• _Data below_
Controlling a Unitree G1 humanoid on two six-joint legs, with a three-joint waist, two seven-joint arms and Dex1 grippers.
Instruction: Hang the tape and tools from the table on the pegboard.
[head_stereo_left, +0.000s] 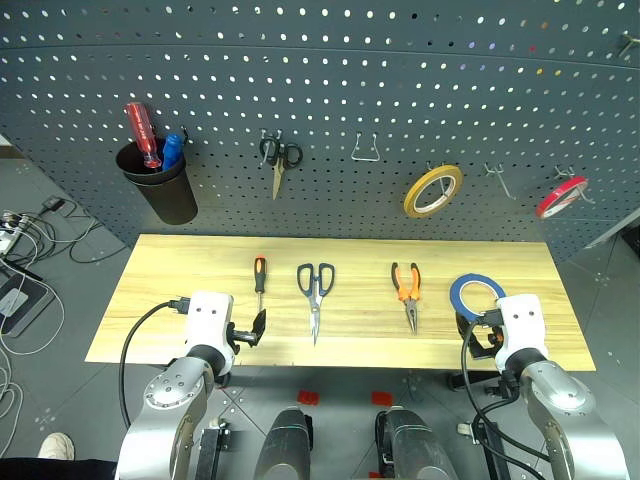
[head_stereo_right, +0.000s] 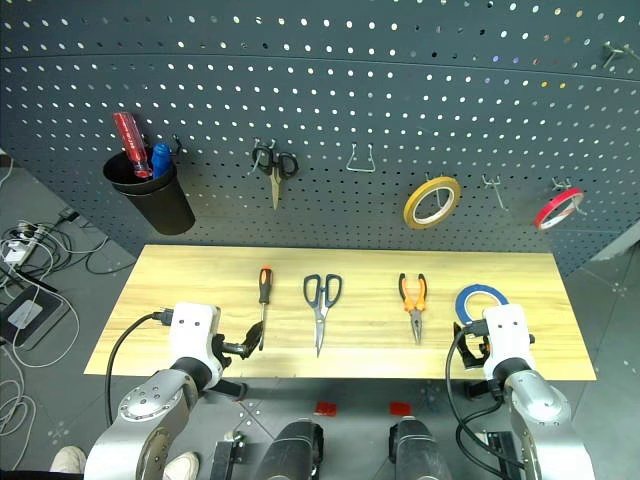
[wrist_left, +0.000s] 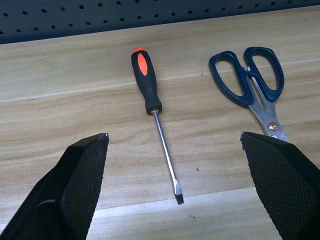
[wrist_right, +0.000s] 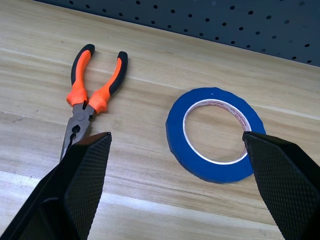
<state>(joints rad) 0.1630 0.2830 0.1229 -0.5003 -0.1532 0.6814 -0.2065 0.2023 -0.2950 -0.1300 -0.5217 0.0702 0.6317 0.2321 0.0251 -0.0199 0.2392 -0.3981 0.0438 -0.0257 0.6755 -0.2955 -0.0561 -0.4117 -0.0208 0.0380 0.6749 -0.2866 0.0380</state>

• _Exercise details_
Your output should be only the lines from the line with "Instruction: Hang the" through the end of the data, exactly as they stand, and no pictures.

• _Result for this task_
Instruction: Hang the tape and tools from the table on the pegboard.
[head_stereo_left, +0.000s] 
[head_stereo_right, +0.000s] 
[wrist_left, +0.000s] 
[wrist_right, +0.000s] 
<state>(joints rad) 0.1630 0.2830 0.1229 -0.5003 -0.1532 0.6814 -0.2065 0.2023 -0.2950 -0.1300 -0.5217 0.0702 0.6317 0.2321 0.0251 -0.0199 0.2392 -0.3981 0.0438 -0.0257 0.6755 -0.2955 -0.0561 -0.4117 -0.0208 0.0380 0.6749 -0.2866 0.0380</state>

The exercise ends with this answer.